This was not the only shortcoming of the defence of Maleme; the lighter AA guns, manned by marines, were controlled by Weston, the heavier AA weapons took their orders from the Gun Control Room in Chania. Though Andrew made representations to Puttick about the lack of deployment west of the Tavronitis nothing was done and the ‘back door' remained ajar. Moves were considered to move some of the Greeks at Kastelli further east but all that was finally done was to detail a single section from 21st Battalion to occupy a single vantage as, to all intents and purposes, observers.

Air Marshal Longmore, having inspected the Souda Bay area, concluded it could be kept clear of German bombers by a full squadron of Hurricanes, with 100 per cent replacement rate and reserve of pilots. This may have been optimistic but Freyberg hoped he would at least receive this complement of fighters. He was to be disappointed as the debate raged at the very highest level over how the supply of available planes and pilots was to be doled out. The RAF sought to shift the burden onto the Navy; Cunningham hedged in response.

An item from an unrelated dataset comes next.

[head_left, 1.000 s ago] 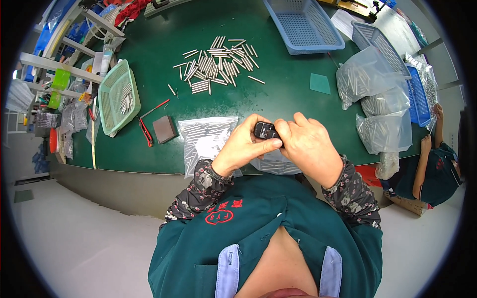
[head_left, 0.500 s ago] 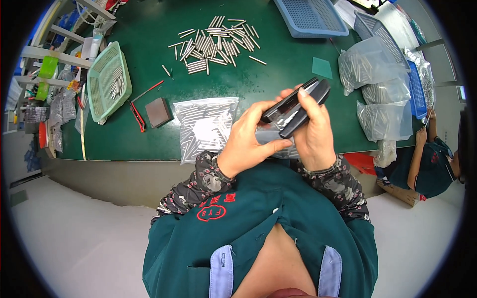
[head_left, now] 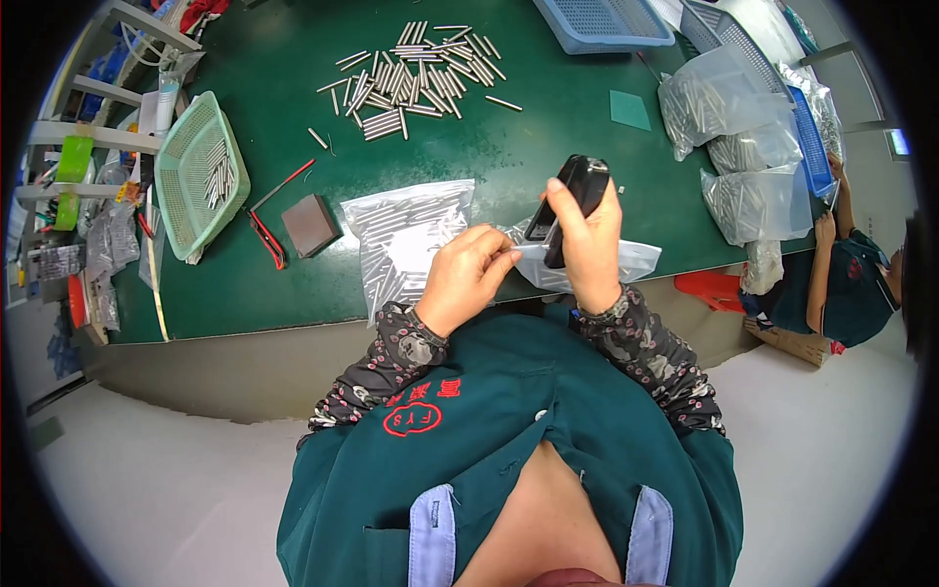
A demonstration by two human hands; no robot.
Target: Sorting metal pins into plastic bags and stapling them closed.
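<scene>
My right hand [head_left: 591, 245] is wrapped round a black stapler [head_left: 589, 179], which is tilted with its jaws pointing down toward me. Beneath it lies a clear plastic bag [head_left: 638, 260] at the table's near edge. My left hand [head_left: 464, 278] pinches the left end of that bag's edge between thumb and fingers. The stapler's jaws are close to the bag; whether they touch it is hidden by my right hand. Left of my left hand, a flat clear bag [head_left: 377, 256] full of metal pins lies on the table.
A pile of loose metal pins [head_left: 411, 83] covers the green table's far middle. At left are a green basket [head_left: 176, 196], a red cutter knife [head_left: 266, 240] and a brown block [head_left: 311, 225]. Filled bags [head_left: 748, 207] and a blue basket [head_left: 606, 29] stand right; beyond, a co-worker's arm [head_left: 825, 254].
My left hand has left the stapler, moved slightly left and now pinches the bag's edge. My right hand alone holds the stapler, turned more upright and shifted left over the bag.
</scene>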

The final proposal was the worst of bad compromises. The island, it was felt, could not be adequately defended from the air given the heavy demands made by operations in the Western Desert but, and this was crucial, the air strips with their attendant personnel were to be kept at operational readiness. The idea was that, should the Germans invade from the sea, aircraft could then be dispatched from Egypt and based at these forward strips. For this reason the runways were not lighted.

By mid May the few available aircraft, stationed on the island, had been steadily whittled down by attrition. By the 19th Beamish had convinced a reluctant Freyberg that the battered survivors should be withdrawn from what was becoming a hopeless fight. This must have been a bitter moment; the fearful scenario he had envisaged at the outset had become a reality, his forces were without air cover, exposed to the full fury of the Luftwaffe.

There was, however, on Crete one officer whose preferred defence against parachutists was his trusty sword stick. John Pendlebury, a field archaeologist and Old Wykehamist in his mid-thirties, was one of those brilliant mavericks, in the vein of T. E Lawrence or Orde Wingate. He'd been curator of Arthur Evans museum collection at Knossos in the previous decade and knew the island and its people intimately. Military Intelligence had recruited him as early as 1938 to serve in what would become the Special Operations Executive (SOE); at that point Military Intelligence (Research) MI(R).

First dispatched to Greece in the wake of the German onslaught on the Low Countries in 1940, his credentials overcame the Greeks' suspicion of British clandestine operations on their soil; at this point Metaxas wished to avoid provoking the Axis. Pendlebury soon made his way to Crete where he had deep knowledge of the landscapes, gleaned in the course of his many walking trips around the island. In addition to his sword-cane he also sported a glass eye which he took to leaving on his desk when engaged in the field!

His official role was that of Vice Consul in Heraklion but he was soon abroad, organising the Palikari – such was his charisma that he was soon able to report he had established the basis for an intelligence and, if needed, resistance network. As MI(R) began its complex transformation into SOE, Pendlebury was somehow overlooked and continued, unfettered by official constraint, on his own initiative. One of his concerns was the reluctance of the government to arm the Cretans, still fearful of their republican sympathies.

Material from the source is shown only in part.